A quick is blood vessels and nerves in the nails of most animals. They vary in length and will bleed if the nails are cut too short. In clear nails you can the quick as a pink triangular shape in the nail. Black nails are tricky because you can’t see the quick until you actually start cutting. If you are using clippers you usually stop cutting once you see a black dot in the tip of the nail. An electric filer is an excellent way to avoid hitting the quick and getting the nails very short because of the slower process of having length shaved off until you see the dot. Now if you do hit the quick we use a thing called “quick stop” which a special powder you press into the bleeding nail to congeal and stop the blood, but flour also can work to stop the bleeding.
Easy cats you can just hold the cat and grab each paw and expose the nail and clip it. Almost always cats nails are clear and they have shorter quicks so they are easy to clip. Difficult cats can still be done, if you have someone to help, one person can hold them by the scruff (back of the neck) which basically demobilizes them.
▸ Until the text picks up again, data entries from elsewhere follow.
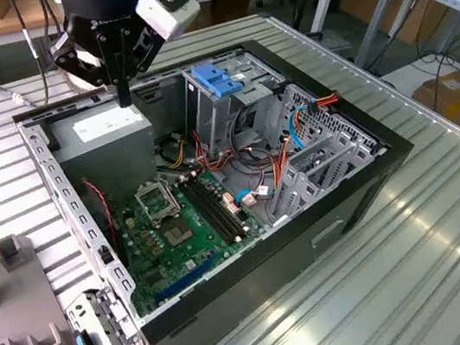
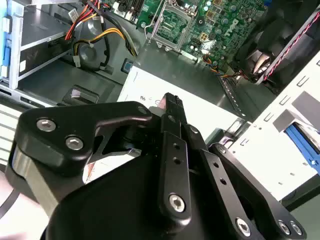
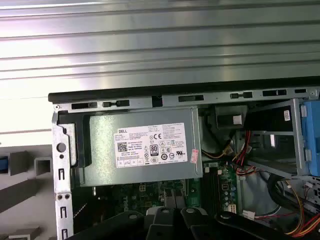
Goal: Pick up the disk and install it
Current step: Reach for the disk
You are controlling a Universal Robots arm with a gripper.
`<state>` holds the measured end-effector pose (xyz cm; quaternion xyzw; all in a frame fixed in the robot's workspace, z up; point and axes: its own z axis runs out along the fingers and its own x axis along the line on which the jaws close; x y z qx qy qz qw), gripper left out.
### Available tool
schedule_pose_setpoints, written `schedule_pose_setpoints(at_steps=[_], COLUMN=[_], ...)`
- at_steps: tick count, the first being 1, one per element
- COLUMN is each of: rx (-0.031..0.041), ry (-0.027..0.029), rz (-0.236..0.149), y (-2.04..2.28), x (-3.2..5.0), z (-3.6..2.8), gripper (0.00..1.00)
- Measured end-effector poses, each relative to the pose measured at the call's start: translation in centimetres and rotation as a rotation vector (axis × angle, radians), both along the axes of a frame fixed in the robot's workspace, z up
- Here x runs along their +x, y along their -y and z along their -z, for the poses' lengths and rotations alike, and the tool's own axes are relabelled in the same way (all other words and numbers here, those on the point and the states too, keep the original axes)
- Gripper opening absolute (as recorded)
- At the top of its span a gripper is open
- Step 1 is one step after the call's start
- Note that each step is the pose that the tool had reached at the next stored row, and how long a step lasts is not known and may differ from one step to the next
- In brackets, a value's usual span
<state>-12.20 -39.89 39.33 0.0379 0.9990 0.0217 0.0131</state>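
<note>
Hanging over one end of the open computer case (image 1: 310, 238), which lies on the ribbed metal table (image 1: 405, 285), the gripper (image 1: 124, 100) is seen with its fingers (image 2: 172, 107) pressed together and nothing clamped between them. Directly beneath the fingertips the big grey power-supply box (image 1: 100, 127) is found, its white sticker (image 3: 151, 146) facing up; no contact between the fingers and the box can be made out.

Beyond the box, further into the case, the green motherboard (image 1: 177, 225) is laid flat. Beside it, toward the exterior view's right of the fingers, the tall grey drive cage (image 1: 213, 122) is set upright with a light-blue latch (image 1: 217, 78) on top. Bundles of red, orange and yellow cables (image 1: 281, 164) are strung between the cage and the board.

The disk (image 2: 304, 145) is taken to be the flat grey piece with a blue edge seen in the second wrist view, outside the case and well apart from the fingers. The perforated metal wall (image 1: 63, 199) of the case stands between the fingers and it. On that same side, at the exterior view's left, a grey holder (image 1: 7, 313) with raised blocks and slots rests on the table. How the disk sits in that holder cannot be told.
</note>
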Motion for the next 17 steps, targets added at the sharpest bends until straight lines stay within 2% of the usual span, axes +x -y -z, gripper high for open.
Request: schedule_pose_setpoints(at_steps=[17], rx=[0.0001], ry=[-0.0011], rz=[0.0], y=[0.0], x=[-1.39], z=[0.06], gripper=[0.11])
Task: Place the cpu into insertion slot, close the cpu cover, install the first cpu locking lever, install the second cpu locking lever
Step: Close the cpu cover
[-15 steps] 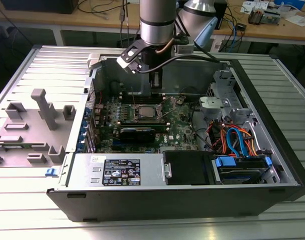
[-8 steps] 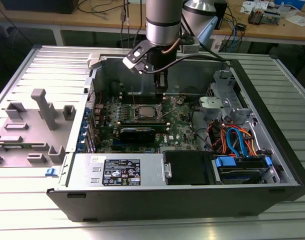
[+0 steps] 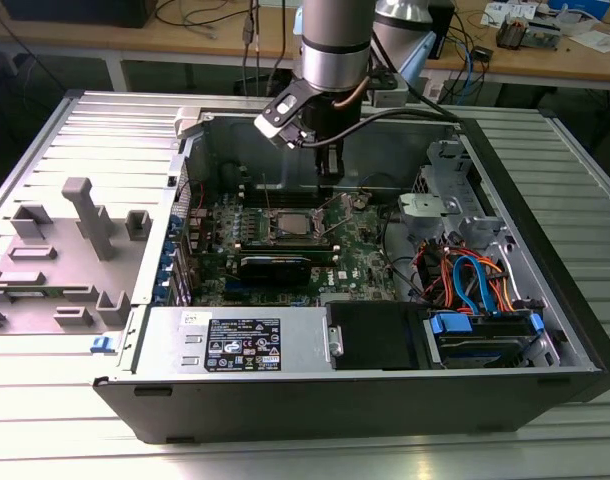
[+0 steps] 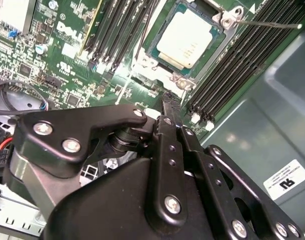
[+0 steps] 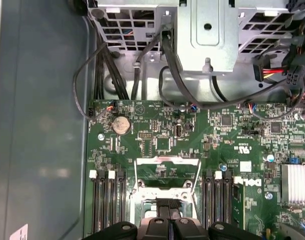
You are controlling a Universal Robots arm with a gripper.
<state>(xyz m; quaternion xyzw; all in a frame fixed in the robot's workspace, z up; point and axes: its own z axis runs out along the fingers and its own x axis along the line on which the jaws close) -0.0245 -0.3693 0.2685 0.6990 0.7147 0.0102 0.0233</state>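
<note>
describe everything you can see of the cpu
The cpu is a small, flat, square chip with a plain, pale silver metal top. It lies level inside the insertion slot on the green motherboard, between rows of black memory slots. Nothing rests on its top. The gripper hangs beside the socket, apart from the chip.
</note>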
A trick we use a lot is wrapping a cat in a towel and sitting with them on your lap and pulling each paw out and doing them. That way they can’t bite or scratch you and you don’t need a another person to help you.
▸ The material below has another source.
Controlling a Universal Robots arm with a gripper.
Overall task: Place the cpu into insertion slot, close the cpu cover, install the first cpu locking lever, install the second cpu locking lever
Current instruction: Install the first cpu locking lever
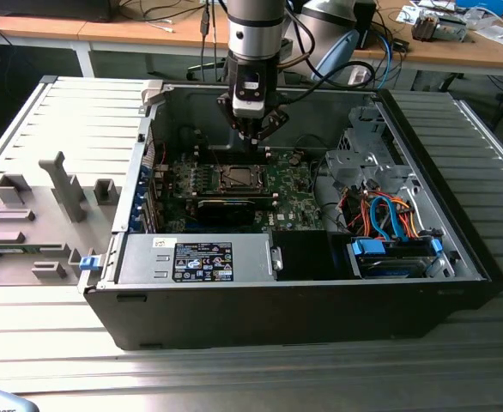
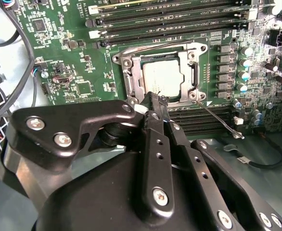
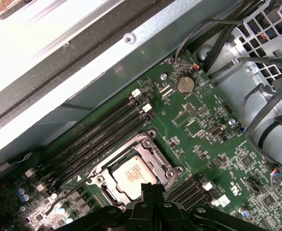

Dog nails vary a lot because they can be clear, black, long quick, short quick, or even having a mix of all four on one dog. Some dogs are super easy and will just sit in your lap while you do it. Others may try to fight and or bite you. We get a lot of wigglers who don’t want their nails done, but also don’t want to try and bite you and in that case it just takes another person to help you. We usually hold dogs close to our bodies with one arm under their belly’s close to the back end and the other arm under and around the neck and head. You could also try to distract the dog with a toy or some treats while you do the nails. Its easiest to fold the paw in the joint so you can see the bottom of the nails better. If the dog has trouble balancing on three dogs you can lean them on you so they can stand while you clip.
It can be stressful situation for both you and the animal. The last thing we one to do when clipping nails is stress the animal out too much especially older ones. That is why we try to make it not such a forced activity and try to use more distraction methods. Its stressful for me because I don’t ever want to quick the animal and hurt them. You want to take as much as you can off, but you also can”t too greedy with the cutting.